Проснувшись утром, вполне придя в себя и больше не чувствуя слабости, Кейт сидела на кровати, схватившись за голову руками, и раскачивалась из стороны в сторону от ужаса перед собственными подвигами. В таком виде ее застала старуха.
– Что с тобой? – Ее голос был встревожен и участлив.
– Я вспомнила, как попала сюда.
– А! – Старуха с облегчением вздохнула. – Голова не кружится?
– Нет. Только очень стыдно.
– Значит, выздоровела.
– А что у меня было?
– Какая разница? В больнице ты провалялась бы с таким не меньше двух недель.
– А почему у вас… четыре дня?
– Четвертый пошел. Это все лекарство, которое ты не хотела пить.
– А как оно называется?
– Это мой собственный рецепт. Ты все равно не сделаешь. – Старуха постоянно улыбалась всезнающей снисходительной улыбкой.
– Как я могу вас отблагодарить?
– Никак.
– А что мне делать? Мне нужно идти.
– Посиди до вечера. Мой внук тебя отвезет на машине, куда скажешь.
– У вас есть машина?
– Есть. Тебе ведь отец велел не приходить до вечера?
– А откуда вы…
Старуха опять показала свои зубы в улыбке:
– Да я не подслушивала, просто динамик в трубке очень сильный, а твой отец громко ругался.

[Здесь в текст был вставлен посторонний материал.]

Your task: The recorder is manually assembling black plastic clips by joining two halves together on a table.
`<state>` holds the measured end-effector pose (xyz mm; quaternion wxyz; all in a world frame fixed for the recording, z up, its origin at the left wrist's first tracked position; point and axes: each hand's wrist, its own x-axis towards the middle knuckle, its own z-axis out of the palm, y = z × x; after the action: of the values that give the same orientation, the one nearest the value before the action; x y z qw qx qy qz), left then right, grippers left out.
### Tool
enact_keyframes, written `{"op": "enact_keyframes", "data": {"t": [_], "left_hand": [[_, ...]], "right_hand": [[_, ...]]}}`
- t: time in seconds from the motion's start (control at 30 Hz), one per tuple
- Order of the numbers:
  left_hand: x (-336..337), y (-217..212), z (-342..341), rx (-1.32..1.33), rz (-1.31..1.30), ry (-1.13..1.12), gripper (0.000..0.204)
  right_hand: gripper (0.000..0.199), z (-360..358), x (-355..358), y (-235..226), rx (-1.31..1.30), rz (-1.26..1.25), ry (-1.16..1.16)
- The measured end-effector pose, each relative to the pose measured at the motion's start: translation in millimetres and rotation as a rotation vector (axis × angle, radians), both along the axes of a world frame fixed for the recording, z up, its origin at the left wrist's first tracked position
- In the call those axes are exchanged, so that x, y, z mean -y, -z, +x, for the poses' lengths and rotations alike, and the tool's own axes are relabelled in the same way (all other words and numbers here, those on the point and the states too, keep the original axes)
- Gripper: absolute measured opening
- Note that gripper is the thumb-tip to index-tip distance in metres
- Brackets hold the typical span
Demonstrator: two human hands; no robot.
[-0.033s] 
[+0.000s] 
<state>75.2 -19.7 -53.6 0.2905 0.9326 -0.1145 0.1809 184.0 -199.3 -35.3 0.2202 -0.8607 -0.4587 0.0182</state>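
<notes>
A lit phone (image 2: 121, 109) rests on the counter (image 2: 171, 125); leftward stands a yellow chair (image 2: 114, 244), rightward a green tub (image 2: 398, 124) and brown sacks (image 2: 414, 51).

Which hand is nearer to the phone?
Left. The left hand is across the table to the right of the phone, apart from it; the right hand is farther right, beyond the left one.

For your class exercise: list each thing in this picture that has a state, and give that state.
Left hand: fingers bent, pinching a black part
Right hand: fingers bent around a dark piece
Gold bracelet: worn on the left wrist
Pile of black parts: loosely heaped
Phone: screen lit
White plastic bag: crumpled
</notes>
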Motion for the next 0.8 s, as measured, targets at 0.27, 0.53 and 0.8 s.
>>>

Кейт ухмыльнулась, уже не удивляясь познаниям этой глубокой старухи. Казалось, та сочетала в себе мудрость своих предков и абсолютно современные навыки обращения с техникой. Кейт уже готова была, выйдя наконец-то из этой комнаты, увидеть компьютер с Интернетом.
Все утро она сидела, согнувшись, горестно подперев голову руками и поставив локти на колени. Волосы висели сосульками, кожа на голове чесалась.
– Я вся грязная! – с отвращением оглядев себя, проговорила Кейт. – Где у вас ванная?
– Нигде.
– Как это?
– В моем доме нет ванной. Хочешь, подожди до вечера – сходишь к моему внуку, там другой дом.
Вот тебе и набедренные повязки с луками и стрелами! Кейт взмолилась:
– Я могу хотя бы выйти из этой комнаты? Иначе – с ума сойду!
– Можешь, можешь. – Старуха тихо засмеялась. – Теперь уже не сойдешь.